Answer I Don't Get
No more shall I knock staring down
at the ground as I wait for you
to open up for me. I have done this too many times
now, and with each occurrence I become less
of a man, more of a child. Who wants to baby sit
a child of these years, too old for a bottle,
still wanting to suckle at the breast of a woman?
I have seen what this kind of relationship
can do to a man, and I want no part of it now,
the angst and frustration. But still, that breast-
I want it. I know I could rip you apart in three minutes,
but you could claw my eyes out bloody and raw in two.
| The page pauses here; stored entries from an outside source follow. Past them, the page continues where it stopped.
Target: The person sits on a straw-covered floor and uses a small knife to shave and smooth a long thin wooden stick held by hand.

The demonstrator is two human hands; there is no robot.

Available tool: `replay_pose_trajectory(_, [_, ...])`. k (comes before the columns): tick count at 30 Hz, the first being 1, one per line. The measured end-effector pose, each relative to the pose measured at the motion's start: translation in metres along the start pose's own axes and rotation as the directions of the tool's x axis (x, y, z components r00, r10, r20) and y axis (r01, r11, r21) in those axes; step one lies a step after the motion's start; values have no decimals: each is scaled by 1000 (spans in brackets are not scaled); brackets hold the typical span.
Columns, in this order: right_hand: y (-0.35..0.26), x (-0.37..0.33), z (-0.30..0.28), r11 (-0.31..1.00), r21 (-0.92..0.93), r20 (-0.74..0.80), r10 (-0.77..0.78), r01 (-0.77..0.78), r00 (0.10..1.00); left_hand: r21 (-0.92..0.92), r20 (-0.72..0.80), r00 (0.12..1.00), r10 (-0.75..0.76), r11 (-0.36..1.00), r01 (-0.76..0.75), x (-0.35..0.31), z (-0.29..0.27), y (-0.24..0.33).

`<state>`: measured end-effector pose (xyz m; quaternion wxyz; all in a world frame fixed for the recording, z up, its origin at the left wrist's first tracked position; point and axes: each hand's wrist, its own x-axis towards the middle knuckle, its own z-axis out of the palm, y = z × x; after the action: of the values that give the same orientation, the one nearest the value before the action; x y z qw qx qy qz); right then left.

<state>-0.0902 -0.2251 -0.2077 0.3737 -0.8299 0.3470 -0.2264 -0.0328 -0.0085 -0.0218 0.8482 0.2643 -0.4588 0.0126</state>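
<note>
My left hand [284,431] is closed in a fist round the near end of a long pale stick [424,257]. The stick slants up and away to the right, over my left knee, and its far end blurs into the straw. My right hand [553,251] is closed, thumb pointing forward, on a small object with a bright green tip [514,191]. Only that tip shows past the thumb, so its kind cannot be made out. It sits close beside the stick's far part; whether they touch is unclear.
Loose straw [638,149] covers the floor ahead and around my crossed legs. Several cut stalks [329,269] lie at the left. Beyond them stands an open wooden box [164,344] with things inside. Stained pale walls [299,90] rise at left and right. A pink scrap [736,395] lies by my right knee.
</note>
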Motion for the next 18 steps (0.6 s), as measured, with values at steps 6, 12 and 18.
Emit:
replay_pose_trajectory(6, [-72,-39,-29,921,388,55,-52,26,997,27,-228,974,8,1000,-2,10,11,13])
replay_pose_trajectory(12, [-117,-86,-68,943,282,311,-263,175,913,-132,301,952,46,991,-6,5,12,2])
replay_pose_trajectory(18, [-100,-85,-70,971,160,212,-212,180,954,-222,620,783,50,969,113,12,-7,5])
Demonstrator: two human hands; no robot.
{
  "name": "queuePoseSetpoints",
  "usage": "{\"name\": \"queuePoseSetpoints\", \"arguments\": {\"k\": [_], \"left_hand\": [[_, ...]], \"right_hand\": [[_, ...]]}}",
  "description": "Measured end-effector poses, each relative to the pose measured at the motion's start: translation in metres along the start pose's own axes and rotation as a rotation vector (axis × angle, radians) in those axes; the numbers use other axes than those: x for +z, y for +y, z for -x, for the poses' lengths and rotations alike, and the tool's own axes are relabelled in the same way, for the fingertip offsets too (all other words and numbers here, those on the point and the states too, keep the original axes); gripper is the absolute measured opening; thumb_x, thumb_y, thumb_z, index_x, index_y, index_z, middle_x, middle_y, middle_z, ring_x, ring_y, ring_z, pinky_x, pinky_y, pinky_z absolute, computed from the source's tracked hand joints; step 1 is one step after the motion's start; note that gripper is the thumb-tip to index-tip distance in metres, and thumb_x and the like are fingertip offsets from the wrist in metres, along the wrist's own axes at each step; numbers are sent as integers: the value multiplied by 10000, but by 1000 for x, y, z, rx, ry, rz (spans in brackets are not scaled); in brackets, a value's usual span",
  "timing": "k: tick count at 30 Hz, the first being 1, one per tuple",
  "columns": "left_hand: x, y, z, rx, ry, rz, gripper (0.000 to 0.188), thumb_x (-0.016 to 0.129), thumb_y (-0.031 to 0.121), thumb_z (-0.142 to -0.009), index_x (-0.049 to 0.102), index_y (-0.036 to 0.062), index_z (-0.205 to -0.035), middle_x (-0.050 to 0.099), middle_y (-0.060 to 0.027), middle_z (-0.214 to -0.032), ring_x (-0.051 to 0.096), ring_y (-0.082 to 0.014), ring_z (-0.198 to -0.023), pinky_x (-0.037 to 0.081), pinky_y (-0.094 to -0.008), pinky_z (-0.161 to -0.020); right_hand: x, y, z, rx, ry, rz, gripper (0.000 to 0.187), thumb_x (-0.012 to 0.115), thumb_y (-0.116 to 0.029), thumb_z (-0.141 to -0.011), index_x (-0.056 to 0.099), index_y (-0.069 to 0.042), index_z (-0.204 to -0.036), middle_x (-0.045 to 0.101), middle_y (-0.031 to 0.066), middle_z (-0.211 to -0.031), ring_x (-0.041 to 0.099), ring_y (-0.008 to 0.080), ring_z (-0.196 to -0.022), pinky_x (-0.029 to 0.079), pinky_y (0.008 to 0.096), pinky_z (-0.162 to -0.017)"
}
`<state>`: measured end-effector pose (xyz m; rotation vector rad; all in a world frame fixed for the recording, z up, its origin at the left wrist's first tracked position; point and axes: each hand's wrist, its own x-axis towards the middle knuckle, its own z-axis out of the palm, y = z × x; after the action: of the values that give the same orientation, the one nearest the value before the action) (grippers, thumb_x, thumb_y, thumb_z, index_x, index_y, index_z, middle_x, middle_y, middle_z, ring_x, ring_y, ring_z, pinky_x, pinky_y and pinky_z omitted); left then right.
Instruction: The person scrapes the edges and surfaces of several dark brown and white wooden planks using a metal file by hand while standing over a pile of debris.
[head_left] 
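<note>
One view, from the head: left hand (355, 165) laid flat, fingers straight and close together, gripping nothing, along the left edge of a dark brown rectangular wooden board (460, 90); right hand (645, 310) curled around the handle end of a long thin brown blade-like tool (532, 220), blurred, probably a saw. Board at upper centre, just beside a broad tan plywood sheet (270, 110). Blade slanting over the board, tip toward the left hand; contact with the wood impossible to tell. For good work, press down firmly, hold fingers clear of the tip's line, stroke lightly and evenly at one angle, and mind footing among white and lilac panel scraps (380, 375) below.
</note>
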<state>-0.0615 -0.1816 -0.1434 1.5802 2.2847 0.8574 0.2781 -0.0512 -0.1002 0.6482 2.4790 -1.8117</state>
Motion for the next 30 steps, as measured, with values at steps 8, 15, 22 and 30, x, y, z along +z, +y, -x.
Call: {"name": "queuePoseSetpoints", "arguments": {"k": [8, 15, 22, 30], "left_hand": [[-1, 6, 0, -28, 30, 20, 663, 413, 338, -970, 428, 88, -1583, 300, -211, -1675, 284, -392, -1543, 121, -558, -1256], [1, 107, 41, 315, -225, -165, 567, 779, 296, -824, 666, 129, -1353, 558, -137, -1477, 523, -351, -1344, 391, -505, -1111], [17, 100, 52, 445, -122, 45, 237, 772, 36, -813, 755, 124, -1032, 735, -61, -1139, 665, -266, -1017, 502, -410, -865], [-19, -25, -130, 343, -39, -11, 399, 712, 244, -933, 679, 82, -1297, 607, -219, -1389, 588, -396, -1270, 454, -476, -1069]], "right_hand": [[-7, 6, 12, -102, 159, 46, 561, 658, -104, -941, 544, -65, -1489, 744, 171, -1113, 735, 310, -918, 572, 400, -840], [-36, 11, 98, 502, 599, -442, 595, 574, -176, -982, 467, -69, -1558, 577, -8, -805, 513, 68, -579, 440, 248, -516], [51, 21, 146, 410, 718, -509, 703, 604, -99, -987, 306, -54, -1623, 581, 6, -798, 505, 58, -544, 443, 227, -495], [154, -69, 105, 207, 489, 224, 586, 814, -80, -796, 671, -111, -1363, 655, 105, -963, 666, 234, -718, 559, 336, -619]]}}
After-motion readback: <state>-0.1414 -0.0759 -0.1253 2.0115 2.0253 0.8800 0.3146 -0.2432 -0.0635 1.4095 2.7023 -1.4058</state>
It's the coupling I can't get out of my mind these days,
the heat and the friction like two bare sticks rubbing
together in the slightest summer breeze. It is an opiate
for the senses, a lecherous adventure
for fingers hardened and wrinkled by time. It makes me
feel guilty for the pleasure of having it,
deep submersion in the whole of it. And yet that breast-
It's thinking on it that fires my core with a flame
not easily extinguished. It smolders
as old as stone and as dull as a slight ache
in the center of the chest. I want to feel
it there in the middle of me and in the middle of the apple
of my consciousness, a seed as I lie alone, awake
in the night as I often am, thinking these thoughts
for no one but me. I will leave the doorbell silent,
leave it for another to take up while I lie
and ruminate some more upon it. Or perhaps I will find
another, one with no attachments at all except the physical
ones, which are a must. You will not hear my faltering
footsteps as I trod away from your stoop,
the same as I always have been. And yet, that breast-
Michelle On Ice
A low gloss of deep crimson
colors the water in the tub. Fish
eyes stare into nothing
but ever and eternity through
a mass of matted black hair.
Blue lips parted as if in final breath.
Cool nakedness, stiffening.
Razor gleams on the tub side.
Opened flesh reveals cartilage,
bone, veins fresh with exposure
to the air. Prescription bottle
lays on the bath mat, spilled,
Of course, there had been
the argument, misunderstanding
like all the others.
There had been honest threats,
screams, tears like before.
He swings the door open
to find her there.
Don Kloss is a South Jersey poet and musician who lives teetering on
the edge of sanity. His work has appeared in such publications as
The Edison Literary Review, US1 Worksheets, previously in Thick With
Conviction and most recently in Hobo Camp Review. He is a member of
the South Jersey poetry group The Quick And Dirty Poets. When not
writing Don can be found kayaking, camping, fishing or entertaining
other outdoor pursuits. He firmly believes in the right to bear arms
and to arm bears.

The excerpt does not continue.